HONORED FOR HER LEADERSHIP: Stuart Country Day School sophomore Amani Noor Ahmed, a co-founder of Eleven Points, will be honored this weekend with the New Jersey State Governor’s Jefferson Youth Community Service Award. Eleven Points brings together young Muslim and Jewish teenagers for community service work.

HONORED FOR HER LEADERSHIP: Stuart Country Day School sophomore Amani Noor Ahmed, a co-founder of Eleven Points, will be honored this weekend with the New Jersey State Governor’s Jefferson Youth Community Service Award. Eleven Points brings together young Muslim and Jewish teenagers for community service work.

Growing up in Princeton as an American Muslim, Amani Noor Ahmed noticed a certain level of tension among different ethnic and religious groups. The 16-year-old sophomore at Stuart Country Day School of the Sacred Heart was especially aware of difficulties that existed between Muslims and Jews.

It got her thinking. “I was raised in an environment where community service is so important, especially at Stuart,” she said last week. “My aunt was involved in an interfaith group for Muslim and Jewish women. I knew there were organizations like that out there, but there wasn’t that much for youth.”

Rallying two of her Muslim friends — Dean Alamieh, a sophomore at Robbinsville High School, and Zain Bhayat, a freshman at South Brunswick High School — Amani founded Eleven Points, which has brought together Muslim and Jewish youth for projects that benefit local charities. For their efforts, the three teenagers will be honored on Saturday with the New Jersey State Governor’s Jefferson Youth Community Service Award, in a ceremony at Burlington Community College in Mount Laurel.

As happy as she is with the recognition, Amani seems most pleased about the success of the group’s efforts and their plans for future community service projects. Since its inception, Eleven Points, which is named for the six points of the Star of David and the five points often found on stars in Islamic calligraphy, has done work to benefit the Trenton Area Soup Kitchen. Eleven Points has also helped Homefront, which alleviates homelessness and helps families in crisis. They are talking with Homefront about doing more. “We’re really hoping this gets us more participation and more involvement so we can make a bigger difference,” Amani said. “It’s very exciting.”

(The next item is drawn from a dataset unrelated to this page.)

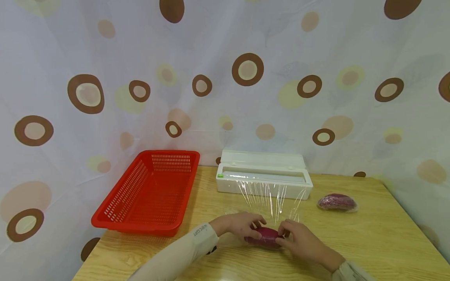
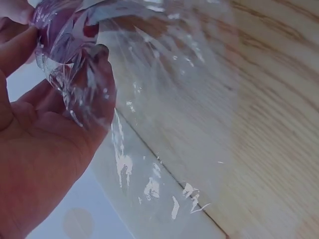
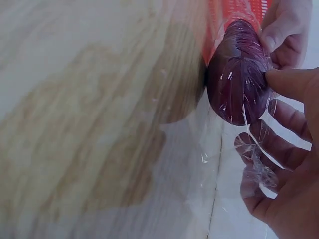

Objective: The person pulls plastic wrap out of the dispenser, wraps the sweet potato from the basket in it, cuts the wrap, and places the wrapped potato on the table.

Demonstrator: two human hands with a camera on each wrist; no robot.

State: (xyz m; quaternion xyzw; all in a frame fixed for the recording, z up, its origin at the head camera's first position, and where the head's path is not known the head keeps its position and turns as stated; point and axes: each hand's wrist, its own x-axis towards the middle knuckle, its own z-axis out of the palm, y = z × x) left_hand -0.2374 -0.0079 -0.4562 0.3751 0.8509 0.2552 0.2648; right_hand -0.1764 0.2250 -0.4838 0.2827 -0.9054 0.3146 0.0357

Amani and her two colleagues got Eleven Points started by contacting Anshe Emeth Memorial Temple, the synagogue her aunt had worked with in New Brunswick. Their idea was enthusiastically received. Last fall, some 30 to 40 Jewish and Muslim teens joined forces at the temple to put together hygiene bags for the Trenton Area Soup Kitchen. “We asked for donations, and we got everything we needed, which was incredible,” Amani enthuses. “We made 500 bags.”

Recently, the group gathered to make 300 lunch bags and 200 hygiene kits for Homefront. With contributions from both the Jewish and Muslim communities, they were again able to collect all of the items they needed. Help came from the Princeton University Office of Muslim Life as well as the Anshe Emeth Temple.

With a common goal, the group bonded from the start. They played games to break what little “ice” was there. “Everyone knew what they were getting into. It wasn’t a shock to anyone,” said Amani. “Everyone was very friendly and welcoming. Maybe there was a little bit of awkwardness in the beginning, but through the games, talking, and doing the projects, you really get to know each other. It’s comfortable now.”

Next on the Eleven Points agenda is an effort to expand. “We want to contact other temples and Muslim youth groups,” Amani said. “There is so much we want to do.”